Adjustment of positive end-expiratory pressure based on body mass index during general anaesthesia: a randomised controlled trial

The Takeaway

In intubated adults under general anesthesia, setting PEEP levels to BMI/3 is a practical initial step towards optimizing individual PEEP settings.

Study Design

• Randomised controlled, patient-blinded, single center superiority trial
• Arms:
  • Standardized PEEP (PEEP = 5 cmH₂O; group PEEP-5)
  • PEEP set according to BMI (PEEP = BMI/3 cmH₂O; group PEEP-BMI/3).
• Volume Control mode with tidal volumes of 7 ml/kg ideal body weight, 10s recruitment maneuver performed after setting PEEP
• Primary endpoint: average driving pressure
• 60 patients
• Inclusion Criteria: Adults under general anesthesia requiring tracheal intubation, duration of anesthesia > 2 h, Non-cardiothoracic, non-neurological procedures performed by the general, vascular, orthopaedic, gynaecological, urological and plastic surgery
• Exclusion Criteria: laparoscopic or thoracic surgery; surgery involving cardiopulmonary bypass; patients in positions exceeding 10° Trendelenburg/reverse-Trendelenburg position; patients who were pregnant; BMI > 60 kg.m^-2; those with acute cardiac decompensation and severe pulmonary conditions

Abstract

Introduction: Lung-protective ventilation is essential for preventing postoperative pulmonary complications. While maintaining a low driving pressure and optimising PEEP is of importance, the ideal strategy remains contentious. This study evaluated whether adjusting PEEP based on BMI, compared with standard PEEP, could reduce driving pressure and peri-operative loss of lung aeration.

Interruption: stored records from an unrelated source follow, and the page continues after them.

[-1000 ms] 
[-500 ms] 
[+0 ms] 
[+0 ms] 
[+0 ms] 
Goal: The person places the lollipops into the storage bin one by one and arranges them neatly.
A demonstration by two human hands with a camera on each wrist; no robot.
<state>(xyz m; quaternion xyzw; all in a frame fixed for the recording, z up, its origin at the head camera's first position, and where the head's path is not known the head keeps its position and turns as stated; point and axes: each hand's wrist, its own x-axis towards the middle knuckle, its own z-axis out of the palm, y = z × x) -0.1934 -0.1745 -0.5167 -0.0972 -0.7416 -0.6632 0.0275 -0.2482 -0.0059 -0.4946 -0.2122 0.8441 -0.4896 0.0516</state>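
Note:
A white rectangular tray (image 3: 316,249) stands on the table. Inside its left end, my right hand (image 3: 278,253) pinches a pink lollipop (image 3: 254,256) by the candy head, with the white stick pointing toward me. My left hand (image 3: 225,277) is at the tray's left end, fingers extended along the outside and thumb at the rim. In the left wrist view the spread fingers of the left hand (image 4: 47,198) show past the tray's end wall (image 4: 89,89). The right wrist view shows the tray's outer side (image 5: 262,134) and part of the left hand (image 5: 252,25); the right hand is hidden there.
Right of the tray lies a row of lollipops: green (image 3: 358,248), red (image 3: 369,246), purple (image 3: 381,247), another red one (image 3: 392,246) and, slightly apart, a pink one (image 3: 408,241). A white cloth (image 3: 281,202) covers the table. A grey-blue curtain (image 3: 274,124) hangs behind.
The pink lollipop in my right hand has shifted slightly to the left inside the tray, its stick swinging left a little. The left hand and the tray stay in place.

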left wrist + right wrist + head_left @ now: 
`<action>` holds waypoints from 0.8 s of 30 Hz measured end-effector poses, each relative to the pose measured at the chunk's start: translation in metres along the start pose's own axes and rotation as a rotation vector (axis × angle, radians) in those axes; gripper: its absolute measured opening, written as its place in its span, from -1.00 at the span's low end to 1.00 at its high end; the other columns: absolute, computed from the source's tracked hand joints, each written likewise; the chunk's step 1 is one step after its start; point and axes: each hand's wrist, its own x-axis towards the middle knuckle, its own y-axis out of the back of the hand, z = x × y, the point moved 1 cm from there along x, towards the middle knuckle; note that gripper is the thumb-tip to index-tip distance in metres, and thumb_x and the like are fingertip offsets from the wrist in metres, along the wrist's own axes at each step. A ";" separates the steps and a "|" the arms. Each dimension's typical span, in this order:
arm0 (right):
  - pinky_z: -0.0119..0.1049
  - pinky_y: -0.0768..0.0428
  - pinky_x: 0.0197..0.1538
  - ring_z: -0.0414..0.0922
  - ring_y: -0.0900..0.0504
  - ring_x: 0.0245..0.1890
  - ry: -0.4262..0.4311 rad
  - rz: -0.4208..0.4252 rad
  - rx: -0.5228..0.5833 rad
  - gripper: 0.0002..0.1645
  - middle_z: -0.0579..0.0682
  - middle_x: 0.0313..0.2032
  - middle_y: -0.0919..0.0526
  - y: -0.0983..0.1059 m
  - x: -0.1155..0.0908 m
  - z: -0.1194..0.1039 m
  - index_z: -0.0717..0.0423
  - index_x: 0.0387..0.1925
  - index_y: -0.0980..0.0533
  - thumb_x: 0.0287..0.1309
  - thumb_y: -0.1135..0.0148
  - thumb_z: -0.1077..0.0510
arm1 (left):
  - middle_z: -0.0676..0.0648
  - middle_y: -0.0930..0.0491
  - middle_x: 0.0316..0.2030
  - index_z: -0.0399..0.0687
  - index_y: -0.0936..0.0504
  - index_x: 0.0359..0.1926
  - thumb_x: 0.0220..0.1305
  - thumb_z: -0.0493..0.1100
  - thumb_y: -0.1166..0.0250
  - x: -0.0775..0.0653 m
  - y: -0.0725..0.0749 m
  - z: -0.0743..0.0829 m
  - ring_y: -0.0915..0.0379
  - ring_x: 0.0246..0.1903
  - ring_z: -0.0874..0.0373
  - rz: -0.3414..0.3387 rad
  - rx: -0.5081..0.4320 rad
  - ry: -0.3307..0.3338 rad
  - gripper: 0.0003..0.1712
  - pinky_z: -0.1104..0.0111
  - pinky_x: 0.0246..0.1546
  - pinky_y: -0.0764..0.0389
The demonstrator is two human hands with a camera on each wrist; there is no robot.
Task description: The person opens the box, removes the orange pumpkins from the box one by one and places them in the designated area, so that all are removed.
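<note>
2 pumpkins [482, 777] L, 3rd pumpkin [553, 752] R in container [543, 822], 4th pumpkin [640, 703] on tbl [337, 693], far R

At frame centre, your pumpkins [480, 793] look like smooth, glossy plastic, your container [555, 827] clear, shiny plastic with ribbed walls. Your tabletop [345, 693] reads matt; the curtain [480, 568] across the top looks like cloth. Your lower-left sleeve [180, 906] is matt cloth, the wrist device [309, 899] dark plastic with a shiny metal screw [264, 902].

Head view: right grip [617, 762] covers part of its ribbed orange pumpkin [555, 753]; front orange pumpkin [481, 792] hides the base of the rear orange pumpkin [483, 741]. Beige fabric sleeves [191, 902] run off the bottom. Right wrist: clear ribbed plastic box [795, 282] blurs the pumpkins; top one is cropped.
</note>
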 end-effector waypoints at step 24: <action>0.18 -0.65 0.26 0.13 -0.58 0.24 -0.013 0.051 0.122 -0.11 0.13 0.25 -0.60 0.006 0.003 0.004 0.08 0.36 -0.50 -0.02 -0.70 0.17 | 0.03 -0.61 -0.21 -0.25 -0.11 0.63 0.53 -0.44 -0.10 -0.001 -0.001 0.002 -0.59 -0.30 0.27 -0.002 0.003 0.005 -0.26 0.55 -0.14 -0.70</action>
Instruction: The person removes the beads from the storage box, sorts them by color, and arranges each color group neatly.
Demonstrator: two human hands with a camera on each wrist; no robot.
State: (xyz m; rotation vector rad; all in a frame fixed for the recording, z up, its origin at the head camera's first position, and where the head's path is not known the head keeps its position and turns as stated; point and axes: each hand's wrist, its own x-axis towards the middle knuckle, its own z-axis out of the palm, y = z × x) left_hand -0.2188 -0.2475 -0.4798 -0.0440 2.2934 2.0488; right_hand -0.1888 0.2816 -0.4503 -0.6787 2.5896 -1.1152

Methods: We conducted a randomised controlled, patient-blinded, single-centre superiority trial with two parallel groups. Adult patients undergoing surgery with general anaesthesia who required tracheal intubation were assigned randomly to either standardised PEEP (PEEP = 5 cmH₂O; group PEEP-5) or PEEP set according to BMI (PEEP = BMI/3 cmH₂O; group PEEP-BMI/3). Patients' lungs were ventilated using a volume-controlled mode with tidal volumes of 7 ml.kg^-1 predicted body weight. Lung aeration scores were assessed using ultrasound pre- and postoperatively.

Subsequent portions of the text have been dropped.